Data suggests possibly younger patients with milder symptoms could benefit from tominersen. Does it support idea of preventative trials? Or does it rule out idea of tominersen being beneficial for other subgroups? Want to reiterate that just because benefit of this dose at frequency is in younger patients with less disease burden doesn’t mean can’t work for older patients with more disease burden. Seen in Alzheimer’s that earlier intervention shows more benefit but doesn’t mean you can’t benefit later patients. Hope is to treat whole HD community.
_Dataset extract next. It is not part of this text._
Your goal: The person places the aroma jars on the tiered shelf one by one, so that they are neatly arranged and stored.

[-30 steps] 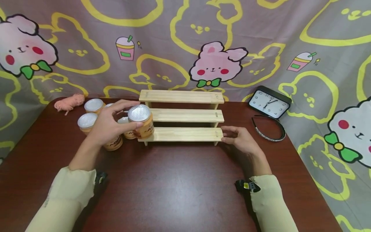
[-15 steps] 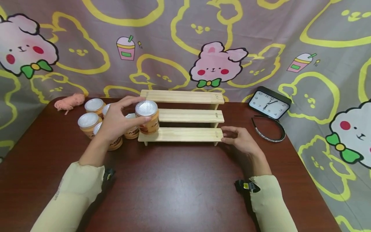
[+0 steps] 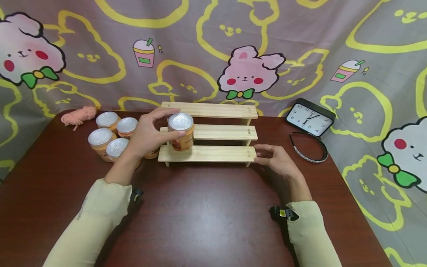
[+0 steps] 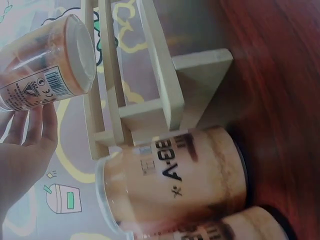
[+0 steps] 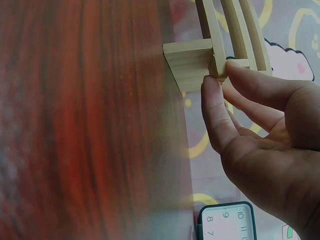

Potential length of study – would it be possible to see benefit if treatment longer period of time? Recommendation came from iDMC review of data. Safety needs to be number one priority. Saw in treatment every 8 weeks that outcomes were in unfavorable direction and recommendation was to stop dosing. Might have seen different outcomes if treatment continued, but safety needs to be most important thing for any study.
Is there any last bit of advice or words of encouragement to share with everyone? From a patient perspective, what’s the reason to believe? Very disappointed that we had to stop dosing early in March. We’re encouraged by robustness of this study and how it was designed and conducted. We can learn a lot from it, even though we had to stop dosing, study is not a failure. Pleased to share what we learned in last 9 months. We were able to answer some questions, but we have many more questions. The field is still moving forward not just with tominersen, but with other trials working toward the same goal.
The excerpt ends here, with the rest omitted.